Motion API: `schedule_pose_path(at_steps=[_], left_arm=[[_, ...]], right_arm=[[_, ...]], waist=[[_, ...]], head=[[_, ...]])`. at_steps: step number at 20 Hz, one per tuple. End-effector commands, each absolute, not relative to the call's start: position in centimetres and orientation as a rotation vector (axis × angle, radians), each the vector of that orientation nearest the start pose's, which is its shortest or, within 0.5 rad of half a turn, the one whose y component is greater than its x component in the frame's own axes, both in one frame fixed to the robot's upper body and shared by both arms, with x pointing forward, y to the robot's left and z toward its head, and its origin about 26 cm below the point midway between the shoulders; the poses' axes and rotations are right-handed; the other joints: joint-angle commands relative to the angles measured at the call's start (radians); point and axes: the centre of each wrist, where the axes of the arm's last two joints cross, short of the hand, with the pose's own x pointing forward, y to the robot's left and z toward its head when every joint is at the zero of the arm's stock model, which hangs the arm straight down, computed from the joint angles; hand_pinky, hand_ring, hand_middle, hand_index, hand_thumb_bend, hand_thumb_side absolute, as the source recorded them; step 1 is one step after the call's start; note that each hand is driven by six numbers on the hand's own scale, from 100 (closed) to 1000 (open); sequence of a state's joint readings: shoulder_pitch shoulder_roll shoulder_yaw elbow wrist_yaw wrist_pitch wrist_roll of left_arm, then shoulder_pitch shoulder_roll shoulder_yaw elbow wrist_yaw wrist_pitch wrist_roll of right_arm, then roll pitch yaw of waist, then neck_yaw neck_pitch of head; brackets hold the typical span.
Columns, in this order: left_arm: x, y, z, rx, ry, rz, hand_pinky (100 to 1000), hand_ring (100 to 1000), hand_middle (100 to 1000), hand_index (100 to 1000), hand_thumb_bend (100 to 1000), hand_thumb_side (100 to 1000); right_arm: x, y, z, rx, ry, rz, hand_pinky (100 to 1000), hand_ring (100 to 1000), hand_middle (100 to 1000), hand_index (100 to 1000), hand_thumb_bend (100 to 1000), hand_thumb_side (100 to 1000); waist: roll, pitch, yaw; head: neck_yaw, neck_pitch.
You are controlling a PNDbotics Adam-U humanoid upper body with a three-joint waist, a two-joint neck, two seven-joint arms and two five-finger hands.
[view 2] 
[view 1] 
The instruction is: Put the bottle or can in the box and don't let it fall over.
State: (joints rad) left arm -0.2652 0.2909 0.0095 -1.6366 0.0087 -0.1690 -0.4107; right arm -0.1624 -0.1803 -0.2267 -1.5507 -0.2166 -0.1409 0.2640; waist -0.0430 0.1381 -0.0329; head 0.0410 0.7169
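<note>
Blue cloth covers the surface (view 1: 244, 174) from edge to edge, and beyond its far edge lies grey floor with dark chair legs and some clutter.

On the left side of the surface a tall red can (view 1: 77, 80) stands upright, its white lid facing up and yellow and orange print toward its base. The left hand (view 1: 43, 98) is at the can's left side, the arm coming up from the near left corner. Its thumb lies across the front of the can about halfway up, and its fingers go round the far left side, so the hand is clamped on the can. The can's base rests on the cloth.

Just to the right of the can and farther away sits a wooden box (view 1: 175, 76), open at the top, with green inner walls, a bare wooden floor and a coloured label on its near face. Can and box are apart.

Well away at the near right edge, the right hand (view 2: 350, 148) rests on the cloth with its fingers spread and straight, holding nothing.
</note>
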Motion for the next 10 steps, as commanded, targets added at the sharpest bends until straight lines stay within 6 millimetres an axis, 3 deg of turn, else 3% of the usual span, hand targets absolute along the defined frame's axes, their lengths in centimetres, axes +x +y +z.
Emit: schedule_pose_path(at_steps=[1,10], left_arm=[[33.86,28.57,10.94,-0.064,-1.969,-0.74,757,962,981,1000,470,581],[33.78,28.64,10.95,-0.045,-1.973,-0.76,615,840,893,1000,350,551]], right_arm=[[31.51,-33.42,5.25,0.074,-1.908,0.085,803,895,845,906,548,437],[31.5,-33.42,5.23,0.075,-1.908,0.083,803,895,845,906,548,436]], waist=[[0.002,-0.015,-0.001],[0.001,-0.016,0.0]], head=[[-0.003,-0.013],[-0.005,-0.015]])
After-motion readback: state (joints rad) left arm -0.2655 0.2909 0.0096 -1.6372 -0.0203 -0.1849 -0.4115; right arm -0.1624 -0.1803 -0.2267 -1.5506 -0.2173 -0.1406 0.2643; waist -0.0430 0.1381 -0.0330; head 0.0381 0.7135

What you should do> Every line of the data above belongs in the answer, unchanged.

Task answer>
Motion API: `schedule_pose_path(at_steps=[_], left_arm=[[_, ...]], right_arm=[[_, ...]], waist=[[_, ...]], head=[[_, ...]])`. at_steps: step number at 20 Hz, one per tuple. End-effector commands, each absolute, not relative to the call's start: position in centimetres and orientation as a rotation vector (axis × angle, radians), each the vector of that orientation nearest the start pose's, which is its shortest or, within 0.5 rad of half a turn, the one whose y component is greater than its x component in the frame's own axes, both in one frame fixed to the robot's upper body and shared by both arms, with x pointing forward, y to the robot's left and z toward its head, and its origin about 26 cm below the point midway between the shoulders; the poses' axes and rotations are right-handed; the other joints: joint-angle commands relative to the angles measured at the call's start (radians); point and axes: the centre of each wrist, where the axes of the arm's last two joints cross, short of the hand, with the pose's own x pointing forward, y to the robot's left and z toward its head when every joint is at the zero of the arm's stock model, which hangs the arm straight down, computed from the joint angles; hand_pinky, hand_ring, hand_middle, hand_index, hand_thumb_bend, hand_thumb_side absolute, as the source recorded them; step 1 is one step after the call's start; note that each hand is driven by six numbers on the hand's own scale, from 100 (closed) to 1000 (open); sequence of a state's joint readings: shoulder_pitch shoulder_roll shoulder_yaw elbow wrist_yaw wrist_pitch wrist_roll of left_arm, then shoulder_pitch shoulder_roll shoulder_yaw elbow wrist_yaw wrist_pitch wrist_roll of right_arm, then roll pitch yaw of waist, then neck_yaw neck_pitch of head; brackets hold the typical span.
Columns, in this order: left_arm: x, y, z, rx, ry, rz, hand_pinky (100 to 1000), hand_ring (100 to 1000), hand_middle (100 to 1000), hand_index (100 to 1000), hand_thumb_bend (100 to 1000), hand_thumb_side (100 to 1000); right_arm: x, y, z, rx, ry, rz, hand_pinky (100 to 1000), hand_ring (100 to 1000), hand_middle (100 to 1000), hand_index (100 to 1000), hand_thumb_bend (100 to 1000), hand_thumb_side (100 to 1000); waist: roll, pitch, yaw; head: neck_yaw, neck_pitch.
You are controlling a PNDbotics Adam-U humanoid upper body with a three-joint waist, a two-joint neck, two seven-joint arms and two five-finger hands.
[view 2] 
[view 1] 
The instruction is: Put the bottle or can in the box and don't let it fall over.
State: (joints rad) left arm -0.2652 0.2909 0.0095 -1.6366 0.0087 -0.1690 -0.4107; right arm -0.1624 -0.1803 -0.2267 -1.5507 -0.2166 -0.1409 0.2640; waist -0.0430 0.1381 -0.0329; head 0.0410 0.7169
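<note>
Blue cloth covers the surface (view 1: 244, 174) from edge to edge, and beyond its far edge lies grey floor with dark chair legs and some clutter.

On the left side of the surface a tall red can (view 1: 77, 80) stands upright, its white lid facing up and yellow and orange print toward its base. The left hand (view 1: 43, 98) is at the can's left side, the arm coming up from the near left corner. Its thumb lies across the front of the can about halfway up, and its fingers go round the far left side, so the hand is clamped on the can. The can's base rests on the cloth.

Just to the right of the can and farther away sits a wooden box (view 1: 175, 76), open at the top, with green inner walls, a bare wooden floor and a coloured label on its near face. Can and box are apart.

Well away at the near right edge, the right hand (view 2: 350, 148) rests on the cloth with its fingers spread and straight, holding nothing.
</note>
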Motion for the next 10 steps, as commanded, targets added at the sharpest bends until straight lines stay within 6 millimetres an axis, 3 deg of turn, else 3% of the usual span, hand targets absolute along the defined frame's axes, their lengths in centimetres, axes +x +y +z.
Emit: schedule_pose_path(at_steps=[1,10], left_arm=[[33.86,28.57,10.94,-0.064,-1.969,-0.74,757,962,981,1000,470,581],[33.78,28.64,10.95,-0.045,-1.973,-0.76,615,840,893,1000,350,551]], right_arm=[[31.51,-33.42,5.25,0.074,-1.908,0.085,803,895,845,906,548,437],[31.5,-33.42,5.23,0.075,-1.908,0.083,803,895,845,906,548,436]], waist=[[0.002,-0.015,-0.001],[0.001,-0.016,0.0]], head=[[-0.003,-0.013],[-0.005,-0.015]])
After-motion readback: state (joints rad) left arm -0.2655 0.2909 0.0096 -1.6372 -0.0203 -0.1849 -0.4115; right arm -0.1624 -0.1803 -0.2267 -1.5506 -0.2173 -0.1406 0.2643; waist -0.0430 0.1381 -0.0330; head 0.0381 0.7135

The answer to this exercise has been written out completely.